Club sports training is designed for riders who want to take a step beyond recreational riding and commit to serious, long-term work with horses. Unlike recreational riding, which offers flexibility and a more relaxed approach, sports training requires consistency, discipline, and responsibility. Here, riding is no longer occasional, it becomes a process where progress is built through structure, effort, and time.

Training sessions are held three times per week, but the work does not end when you leave the saddle. Each rider works with their own horse, taking responsibility for its preparation, equipment, and condition before and after every session. Through this approach, riders do not only learn how to ride, but how to understand the horse, recognize its needs, and build a relationship based on trust. Ground work, ridden training, and trail riding form a complete system that develops stability and confidence in different situations.

Training focus

Sports training is focused on the technical and systematic development of the rider, primarily through dressage. At the same time, it develops control, precision, and feel for the horse, along with discipline, focus, and responsibility that are essential for any serious sport.

The trainers work with clear goals. The approach is direct, structured, and focused on progress, with higher expectations and a clear direction for each rider’s development.

Competitions and development

Training within the club is oriented toward dressage competitions. All members train with this goal, and the club actively guides riders through the entire process, from preparation to entering the competition arena.

Through this work, riders gain experience, confidence, and the consistency required for serious development in the sport.

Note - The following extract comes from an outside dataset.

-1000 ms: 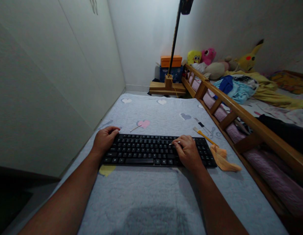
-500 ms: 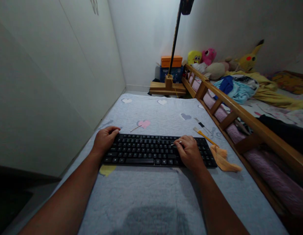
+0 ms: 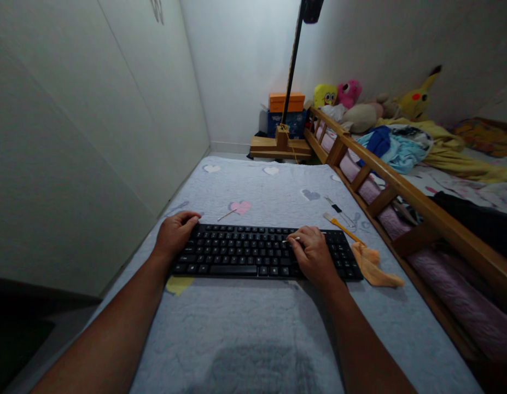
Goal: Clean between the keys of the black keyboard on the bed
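Observation:
A black keyboard point(image 3: 245, 251) lies across a grey quilted bedspread point(image 3: 257, 334) printed with hearts. My left hand point(image 3: 175, 232) curls over the keyboard's left end, fingers closed on its edge. Over the right half of the keys, my right hand point(image 3: 314, 254) pinches a thin white swab stick point(image 3: 291, 239), its tip touching the keys near the upper rows.
Another thin stick point(image 3: 227, 215) lies beyond the keyboard by a pink heart. An orange cloth point(image 3: 374, 265), an orange-handled tool point(image 3: 341, 226) and a small dark tool point(image 3: 338, 210) lie to the right. A wooden rail point(image 3: 401, 191) borders a bed with plush toys. Left is a white wall.
The right hand shifted the swab slightly right along the keys, then back left. The left hand and the keyboard have stayed put.

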### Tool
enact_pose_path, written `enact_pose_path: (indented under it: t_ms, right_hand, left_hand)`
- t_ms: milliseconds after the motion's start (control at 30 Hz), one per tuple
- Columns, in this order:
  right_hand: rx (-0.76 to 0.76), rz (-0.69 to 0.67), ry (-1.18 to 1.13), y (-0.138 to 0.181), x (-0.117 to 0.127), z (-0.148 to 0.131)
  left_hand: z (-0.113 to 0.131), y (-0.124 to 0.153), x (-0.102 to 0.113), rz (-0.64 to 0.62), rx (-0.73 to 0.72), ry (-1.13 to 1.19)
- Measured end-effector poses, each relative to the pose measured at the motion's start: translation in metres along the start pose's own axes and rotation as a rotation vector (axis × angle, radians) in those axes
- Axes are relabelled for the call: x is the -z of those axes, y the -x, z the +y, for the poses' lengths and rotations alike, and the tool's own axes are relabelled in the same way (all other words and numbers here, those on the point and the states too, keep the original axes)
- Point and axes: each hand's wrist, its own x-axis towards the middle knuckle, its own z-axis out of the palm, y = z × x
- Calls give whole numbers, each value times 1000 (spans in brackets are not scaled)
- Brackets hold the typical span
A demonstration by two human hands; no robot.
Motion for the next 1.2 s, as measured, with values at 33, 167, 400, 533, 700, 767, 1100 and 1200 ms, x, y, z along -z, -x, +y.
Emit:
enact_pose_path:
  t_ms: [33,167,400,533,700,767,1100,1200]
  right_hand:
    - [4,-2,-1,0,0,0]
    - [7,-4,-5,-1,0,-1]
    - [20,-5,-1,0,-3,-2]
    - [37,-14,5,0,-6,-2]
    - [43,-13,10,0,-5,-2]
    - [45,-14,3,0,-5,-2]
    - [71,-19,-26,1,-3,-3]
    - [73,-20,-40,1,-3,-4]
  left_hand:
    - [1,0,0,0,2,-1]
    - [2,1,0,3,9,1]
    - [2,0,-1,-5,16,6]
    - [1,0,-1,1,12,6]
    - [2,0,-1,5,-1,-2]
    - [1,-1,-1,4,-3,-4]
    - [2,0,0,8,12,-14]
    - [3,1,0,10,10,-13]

For many, this is also a step toward working with privately owned horses and long-term involvement in equestrian sport.

Who is this program for?

Sports training is intended exclusively for riders who have completed our riding school and are ready for the next step.

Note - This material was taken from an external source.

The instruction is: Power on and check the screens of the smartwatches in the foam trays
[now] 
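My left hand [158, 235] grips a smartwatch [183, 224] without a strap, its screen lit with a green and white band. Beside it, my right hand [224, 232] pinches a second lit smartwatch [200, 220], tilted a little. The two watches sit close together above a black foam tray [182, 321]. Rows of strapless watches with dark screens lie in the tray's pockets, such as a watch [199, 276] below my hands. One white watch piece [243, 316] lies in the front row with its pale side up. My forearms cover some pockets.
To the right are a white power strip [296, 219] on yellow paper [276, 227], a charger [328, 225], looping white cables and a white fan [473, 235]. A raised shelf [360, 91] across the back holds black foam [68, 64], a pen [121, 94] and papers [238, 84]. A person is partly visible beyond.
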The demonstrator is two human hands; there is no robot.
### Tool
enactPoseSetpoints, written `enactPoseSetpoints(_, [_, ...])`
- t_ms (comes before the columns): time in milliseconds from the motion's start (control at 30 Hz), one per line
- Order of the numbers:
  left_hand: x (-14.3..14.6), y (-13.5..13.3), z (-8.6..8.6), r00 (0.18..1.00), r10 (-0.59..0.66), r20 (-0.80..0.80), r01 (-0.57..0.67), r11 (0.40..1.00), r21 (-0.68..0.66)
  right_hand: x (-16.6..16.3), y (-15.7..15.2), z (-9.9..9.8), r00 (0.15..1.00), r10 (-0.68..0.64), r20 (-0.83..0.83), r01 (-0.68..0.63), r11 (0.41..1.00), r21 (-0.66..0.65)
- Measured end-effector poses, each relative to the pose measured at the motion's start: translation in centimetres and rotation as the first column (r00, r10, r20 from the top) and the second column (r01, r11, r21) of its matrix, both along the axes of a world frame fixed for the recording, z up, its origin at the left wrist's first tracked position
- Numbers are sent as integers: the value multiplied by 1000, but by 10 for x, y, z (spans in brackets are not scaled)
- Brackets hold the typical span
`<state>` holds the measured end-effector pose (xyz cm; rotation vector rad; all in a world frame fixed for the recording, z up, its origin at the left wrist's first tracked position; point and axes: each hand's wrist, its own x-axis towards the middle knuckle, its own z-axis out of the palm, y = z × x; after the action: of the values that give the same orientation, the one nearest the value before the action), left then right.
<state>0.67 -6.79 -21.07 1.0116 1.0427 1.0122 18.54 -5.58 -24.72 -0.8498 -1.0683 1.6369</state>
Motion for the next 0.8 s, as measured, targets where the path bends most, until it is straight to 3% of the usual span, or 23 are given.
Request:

This program is not for everyone. It requires time, commitment, and a willingness to work, but that is exactly why it delivers the greatest progress. Those who stay on this path develop a level of confidence, independence, and understanding of the horse that cannot be achieved through occasional riding.

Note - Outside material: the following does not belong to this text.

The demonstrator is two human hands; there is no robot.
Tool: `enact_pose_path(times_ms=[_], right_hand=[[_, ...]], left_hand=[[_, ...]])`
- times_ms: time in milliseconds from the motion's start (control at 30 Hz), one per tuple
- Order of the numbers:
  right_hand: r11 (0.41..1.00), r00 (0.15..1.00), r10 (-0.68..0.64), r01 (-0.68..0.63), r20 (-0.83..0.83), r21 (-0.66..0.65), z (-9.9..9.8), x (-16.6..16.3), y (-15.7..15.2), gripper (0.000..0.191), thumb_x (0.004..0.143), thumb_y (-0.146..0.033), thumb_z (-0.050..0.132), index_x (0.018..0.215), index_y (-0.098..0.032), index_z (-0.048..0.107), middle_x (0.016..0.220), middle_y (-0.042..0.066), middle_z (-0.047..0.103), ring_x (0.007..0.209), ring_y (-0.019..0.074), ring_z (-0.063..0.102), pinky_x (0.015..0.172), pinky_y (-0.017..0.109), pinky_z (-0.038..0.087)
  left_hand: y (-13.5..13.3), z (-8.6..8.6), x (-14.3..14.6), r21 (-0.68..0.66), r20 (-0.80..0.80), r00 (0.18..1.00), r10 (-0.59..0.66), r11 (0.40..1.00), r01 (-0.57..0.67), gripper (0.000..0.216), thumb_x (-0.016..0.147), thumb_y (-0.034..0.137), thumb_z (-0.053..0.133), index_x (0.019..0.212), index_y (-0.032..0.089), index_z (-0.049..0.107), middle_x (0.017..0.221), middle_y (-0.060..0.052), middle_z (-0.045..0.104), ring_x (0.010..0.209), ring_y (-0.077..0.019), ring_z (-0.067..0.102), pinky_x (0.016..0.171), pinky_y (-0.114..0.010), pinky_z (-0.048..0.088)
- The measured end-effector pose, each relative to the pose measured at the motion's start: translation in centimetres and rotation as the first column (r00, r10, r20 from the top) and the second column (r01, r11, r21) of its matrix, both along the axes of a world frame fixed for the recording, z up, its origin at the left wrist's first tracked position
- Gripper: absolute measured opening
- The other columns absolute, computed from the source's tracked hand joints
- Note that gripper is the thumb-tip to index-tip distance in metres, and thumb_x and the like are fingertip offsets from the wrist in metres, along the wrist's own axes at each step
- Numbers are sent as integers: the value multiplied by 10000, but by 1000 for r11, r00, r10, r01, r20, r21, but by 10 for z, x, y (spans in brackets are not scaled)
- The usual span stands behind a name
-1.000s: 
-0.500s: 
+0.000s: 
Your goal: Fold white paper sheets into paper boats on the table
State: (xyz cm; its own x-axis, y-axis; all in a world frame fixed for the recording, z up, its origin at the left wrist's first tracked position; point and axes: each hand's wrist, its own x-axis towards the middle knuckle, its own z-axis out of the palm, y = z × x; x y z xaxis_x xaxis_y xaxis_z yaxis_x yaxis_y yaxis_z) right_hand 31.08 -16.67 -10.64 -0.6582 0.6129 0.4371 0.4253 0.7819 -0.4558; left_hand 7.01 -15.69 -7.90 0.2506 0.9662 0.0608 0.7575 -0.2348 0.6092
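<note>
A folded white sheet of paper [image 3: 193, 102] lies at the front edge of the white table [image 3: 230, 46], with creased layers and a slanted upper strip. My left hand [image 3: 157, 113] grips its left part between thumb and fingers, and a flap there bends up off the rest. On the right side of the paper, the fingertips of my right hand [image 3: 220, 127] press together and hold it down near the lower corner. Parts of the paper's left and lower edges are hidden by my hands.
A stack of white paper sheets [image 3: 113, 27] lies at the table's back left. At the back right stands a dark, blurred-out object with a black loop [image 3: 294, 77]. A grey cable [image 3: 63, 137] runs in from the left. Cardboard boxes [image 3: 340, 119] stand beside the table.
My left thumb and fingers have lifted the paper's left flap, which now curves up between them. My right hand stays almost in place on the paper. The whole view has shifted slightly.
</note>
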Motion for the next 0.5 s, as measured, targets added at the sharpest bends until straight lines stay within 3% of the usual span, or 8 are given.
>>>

What does this path bring?

Sports training means consistency, responsibility, and a clear structure. It is a process in which the rider becomes confident in the saddle, independent in working with the horse, and prepared for the demands of the sport.

The goal is not quick results, but to develop a rider who understands the horse and is capable of guiding it through different situations, both in training and in competition.

Why sports training?

If recreational riding means riding when you have time, sports training means commitment regardless of circumstances. It is a path for those who want more, to progress, to compete, and to grow through a serious and long-term process.